→ Task item: Please take the lines from the one holding "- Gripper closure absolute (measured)" through the one holding "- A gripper" in the data below and copy them exactly.

→ Available data:
◇ ◇ ◇
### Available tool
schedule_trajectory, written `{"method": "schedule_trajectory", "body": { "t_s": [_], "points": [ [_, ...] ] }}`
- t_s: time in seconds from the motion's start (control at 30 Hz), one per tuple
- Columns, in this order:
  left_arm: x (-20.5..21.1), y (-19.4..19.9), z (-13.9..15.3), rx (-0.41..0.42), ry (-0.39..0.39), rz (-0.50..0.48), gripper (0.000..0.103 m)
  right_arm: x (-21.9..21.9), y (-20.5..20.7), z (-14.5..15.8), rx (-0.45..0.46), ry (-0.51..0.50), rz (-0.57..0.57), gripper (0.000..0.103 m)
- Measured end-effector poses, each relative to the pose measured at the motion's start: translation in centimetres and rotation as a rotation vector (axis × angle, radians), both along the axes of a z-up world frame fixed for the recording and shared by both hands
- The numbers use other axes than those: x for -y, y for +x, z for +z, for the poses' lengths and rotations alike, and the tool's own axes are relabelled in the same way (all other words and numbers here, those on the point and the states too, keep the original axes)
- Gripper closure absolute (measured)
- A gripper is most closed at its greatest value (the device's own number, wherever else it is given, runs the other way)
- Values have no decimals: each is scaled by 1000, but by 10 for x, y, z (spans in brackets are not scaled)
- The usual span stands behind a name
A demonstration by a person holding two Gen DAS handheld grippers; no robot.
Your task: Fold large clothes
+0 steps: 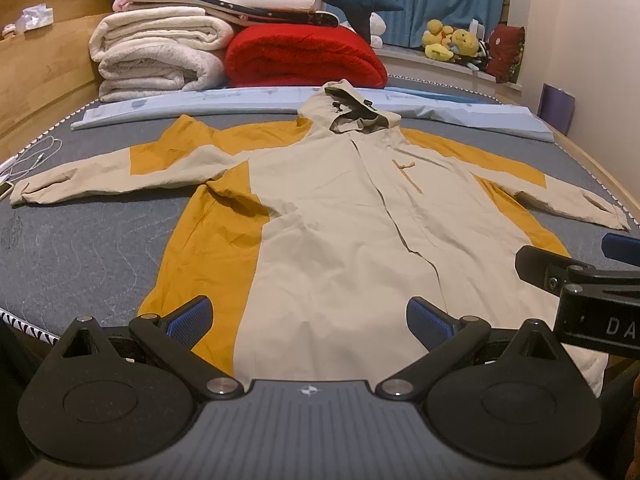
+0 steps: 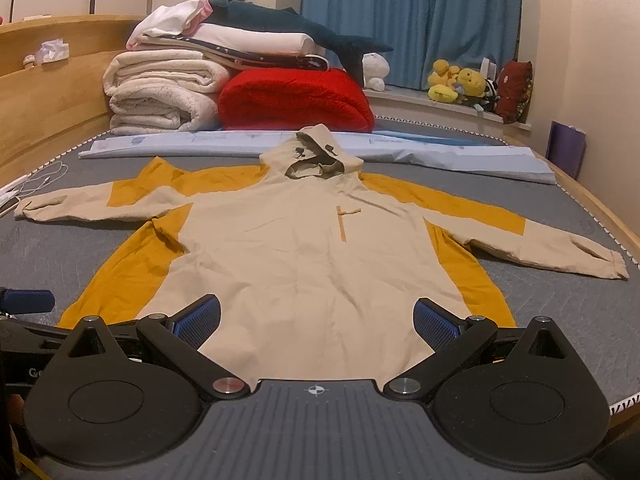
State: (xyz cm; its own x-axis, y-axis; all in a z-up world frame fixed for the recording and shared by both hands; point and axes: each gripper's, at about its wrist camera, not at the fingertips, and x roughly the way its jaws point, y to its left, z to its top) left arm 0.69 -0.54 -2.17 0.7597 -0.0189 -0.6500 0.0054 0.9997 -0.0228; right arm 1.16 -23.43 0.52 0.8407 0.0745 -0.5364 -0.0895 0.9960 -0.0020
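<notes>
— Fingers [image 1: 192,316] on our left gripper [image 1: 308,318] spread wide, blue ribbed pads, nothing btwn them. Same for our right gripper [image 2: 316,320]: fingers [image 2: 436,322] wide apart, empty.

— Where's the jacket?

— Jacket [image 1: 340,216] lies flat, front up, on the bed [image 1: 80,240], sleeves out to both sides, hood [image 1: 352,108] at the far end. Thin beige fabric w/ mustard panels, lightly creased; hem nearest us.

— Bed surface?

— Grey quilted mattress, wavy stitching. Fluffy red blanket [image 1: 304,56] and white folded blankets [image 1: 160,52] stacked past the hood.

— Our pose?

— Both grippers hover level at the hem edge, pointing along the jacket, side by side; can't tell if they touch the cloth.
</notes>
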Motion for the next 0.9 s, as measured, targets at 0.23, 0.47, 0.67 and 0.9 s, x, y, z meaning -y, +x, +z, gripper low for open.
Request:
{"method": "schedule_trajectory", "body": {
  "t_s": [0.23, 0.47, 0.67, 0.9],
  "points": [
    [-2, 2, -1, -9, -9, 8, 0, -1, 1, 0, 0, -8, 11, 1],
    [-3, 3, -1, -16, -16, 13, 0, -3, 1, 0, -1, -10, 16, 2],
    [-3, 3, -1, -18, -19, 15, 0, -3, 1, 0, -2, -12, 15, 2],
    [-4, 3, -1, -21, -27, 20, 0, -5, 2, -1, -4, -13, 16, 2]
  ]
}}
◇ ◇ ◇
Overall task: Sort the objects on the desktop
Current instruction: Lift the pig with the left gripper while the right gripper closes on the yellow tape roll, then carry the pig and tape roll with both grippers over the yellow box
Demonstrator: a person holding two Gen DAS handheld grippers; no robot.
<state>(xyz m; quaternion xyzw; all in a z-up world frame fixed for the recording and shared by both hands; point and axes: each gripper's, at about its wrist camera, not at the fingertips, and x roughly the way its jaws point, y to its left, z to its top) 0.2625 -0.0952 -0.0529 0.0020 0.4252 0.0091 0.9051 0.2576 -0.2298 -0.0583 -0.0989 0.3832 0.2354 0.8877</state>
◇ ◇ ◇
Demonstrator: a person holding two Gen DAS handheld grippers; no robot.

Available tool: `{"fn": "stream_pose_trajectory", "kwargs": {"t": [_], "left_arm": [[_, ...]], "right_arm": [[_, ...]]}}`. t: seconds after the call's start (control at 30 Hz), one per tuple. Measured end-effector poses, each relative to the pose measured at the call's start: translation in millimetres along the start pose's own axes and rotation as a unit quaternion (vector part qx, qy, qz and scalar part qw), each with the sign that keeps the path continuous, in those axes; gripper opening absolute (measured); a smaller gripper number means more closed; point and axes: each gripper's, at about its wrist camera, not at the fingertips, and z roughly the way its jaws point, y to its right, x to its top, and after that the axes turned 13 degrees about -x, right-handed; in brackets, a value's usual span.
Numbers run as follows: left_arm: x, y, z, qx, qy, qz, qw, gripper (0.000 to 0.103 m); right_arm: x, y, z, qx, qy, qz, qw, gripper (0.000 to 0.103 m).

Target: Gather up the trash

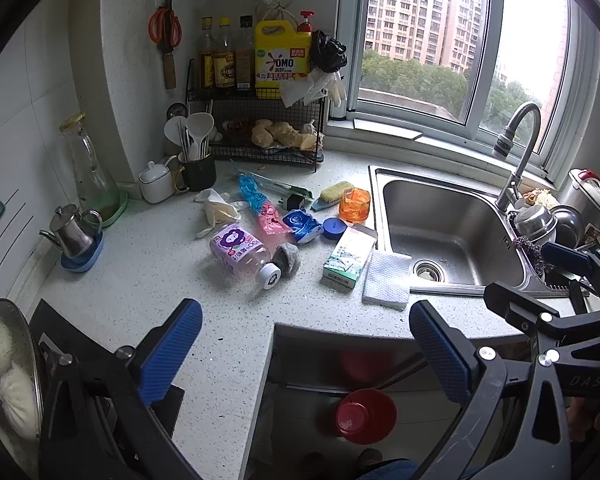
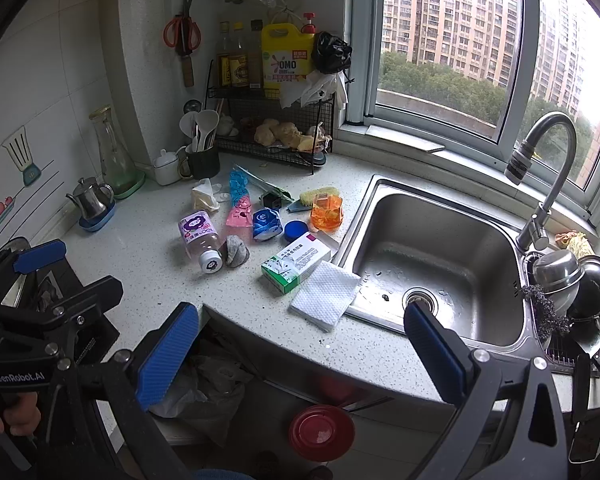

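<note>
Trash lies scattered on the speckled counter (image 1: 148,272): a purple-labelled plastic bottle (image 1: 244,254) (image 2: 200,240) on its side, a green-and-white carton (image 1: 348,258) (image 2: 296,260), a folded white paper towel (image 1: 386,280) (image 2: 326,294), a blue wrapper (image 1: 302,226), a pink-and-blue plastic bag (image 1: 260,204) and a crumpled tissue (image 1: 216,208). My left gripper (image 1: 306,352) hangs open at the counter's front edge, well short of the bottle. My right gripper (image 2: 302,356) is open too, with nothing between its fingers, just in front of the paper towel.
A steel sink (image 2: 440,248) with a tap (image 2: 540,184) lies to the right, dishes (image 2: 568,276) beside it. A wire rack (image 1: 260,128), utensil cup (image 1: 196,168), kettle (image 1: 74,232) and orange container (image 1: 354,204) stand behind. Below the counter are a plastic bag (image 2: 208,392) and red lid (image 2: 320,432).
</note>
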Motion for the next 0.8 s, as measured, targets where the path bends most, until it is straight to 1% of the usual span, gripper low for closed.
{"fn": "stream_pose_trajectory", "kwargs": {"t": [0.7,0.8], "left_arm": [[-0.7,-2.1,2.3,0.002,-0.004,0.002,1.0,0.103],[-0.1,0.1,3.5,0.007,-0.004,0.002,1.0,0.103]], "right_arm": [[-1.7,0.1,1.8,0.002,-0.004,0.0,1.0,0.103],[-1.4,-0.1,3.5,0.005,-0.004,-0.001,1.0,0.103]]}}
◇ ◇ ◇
→ Expected output:
- Gripper closure absolute (measured)
- A gripper is most closed at its greatest value (the device's own number, wherever else it is given, runs the other way)

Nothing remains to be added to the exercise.